◆ Work to complete ◆
Only some lines are wanted. Transcribe, exactly, the lines below from the line with "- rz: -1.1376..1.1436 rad" up to and including the line with "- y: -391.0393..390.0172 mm".

● ● ● ●

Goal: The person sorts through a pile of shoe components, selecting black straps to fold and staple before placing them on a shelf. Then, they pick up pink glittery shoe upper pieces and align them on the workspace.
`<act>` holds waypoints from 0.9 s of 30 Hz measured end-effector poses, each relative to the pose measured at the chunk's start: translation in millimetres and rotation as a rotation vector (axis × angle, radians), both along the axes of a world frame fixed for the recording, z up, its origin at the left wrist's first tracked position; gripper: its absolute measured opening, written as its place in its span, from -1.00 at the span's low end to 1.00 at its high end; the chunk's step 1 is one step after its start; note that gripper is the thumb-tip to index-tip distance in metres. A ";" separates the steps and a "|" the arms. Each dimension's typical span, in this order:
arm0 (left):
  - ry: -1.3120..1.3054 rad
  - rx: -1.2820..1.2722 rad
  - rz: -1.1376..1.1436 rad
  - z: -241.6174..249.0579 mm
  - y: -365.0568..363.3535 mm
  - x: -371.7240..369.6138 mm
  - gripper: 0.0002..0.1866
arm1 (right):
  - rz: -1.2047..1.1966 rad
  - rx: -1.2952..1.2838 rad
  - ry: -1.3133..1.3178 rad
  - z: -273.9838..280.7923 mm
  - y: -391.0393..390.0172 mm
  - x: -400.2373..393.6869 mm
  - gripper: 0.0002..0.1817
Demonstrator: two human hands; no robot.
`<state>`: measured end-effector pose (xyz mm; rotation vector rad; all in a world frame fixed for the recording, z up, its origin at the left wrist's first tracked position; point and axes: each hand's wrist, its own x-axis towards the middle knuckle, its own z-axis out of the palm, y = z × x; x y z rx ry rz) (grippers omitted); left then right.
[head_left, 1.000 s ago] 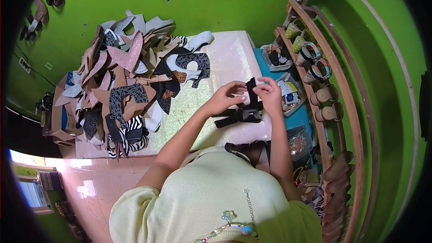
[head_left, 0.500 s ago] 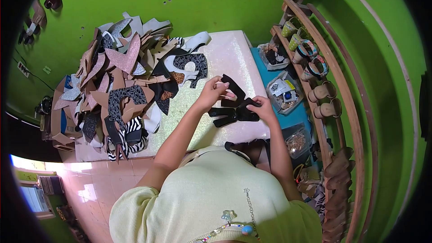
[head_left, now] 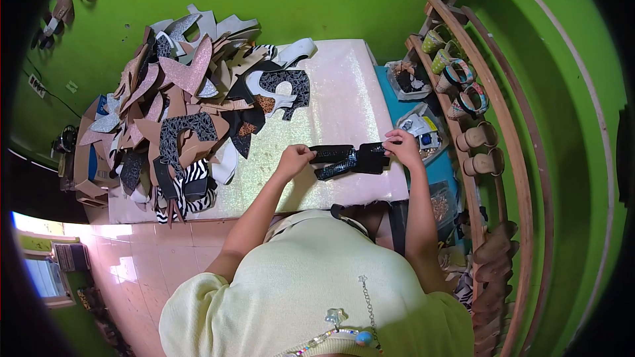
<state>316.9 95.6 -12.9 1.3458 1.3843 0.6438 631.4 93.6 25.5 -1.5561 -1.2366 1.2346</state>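
A glossy black strapped piece [head_left: 350, 159] is stretched sideways between my two hands over the pale shimmery table [head_left: 337, 79]. My left hand [head_left: 296, 160] pinches its left end between thumb and fingers. At the upper right end, my right hand [head_left: 403, 149] grips the piece in a pinch. The straps cross near the middle, and a wider black part lies toward the right hand. Left of my hands, a patterned black-and-grey cutout [head_left: 291, 86] lies beside a white cutout [head_left: 254, 86].
A tall heap of cut pieces [head_left: 192, 66] covers the table's left side. Clear containers [head_left: 408, 80] stand on a blue surface at the right, next to a wooden rack [head_left: 506, 92] with sandals [head_left: 477, 135]. A cardboard box [head_left: 86, 175] stands at far left.
My left hand has moved left and down and now pinches the piece's left end. My right hand has shifted right and slightly up. The black piece is now spread sideways.
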 end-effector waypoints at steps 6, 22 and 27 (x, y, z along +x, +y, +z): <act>0.296 0.073 -0.025 -7.6 -4.8 -2.1 -0.74 | -0.027 0.033 -0.136 -25.8 2.9 -11.0 -0.72; 0.464 0.107 0.051 -16.3 -0.9 5.3 -0.73 | -0.117 0.095 -0.286 -42.7 0.3 -19.7 -0.68; 0.542 0.123 0.073 -6.2 -4.9 9.7 -0.71 | -0.114 0.320 -0.771 -38.1 -7.9 -24.2 -0.61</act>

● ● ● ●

◆ Written solution ◆
  - rz: -1.1376..1.1436 rad
  - z: -241.6174..249.0579 mm
  - y: -365.0568..363.3535 mm
  - x: -371.7240..369.6138 mm
  - gripper: 0.0002..0.1866
arm1 (right):
  - rz: -1.2047..1.1966 rad
  - rx: -1.2952..1.2838 rad
  - ry: -1.3133..1.3178 rad
  - z: -273.9838..280.7923 mm
  - y: -391.0393..390.0172 mm

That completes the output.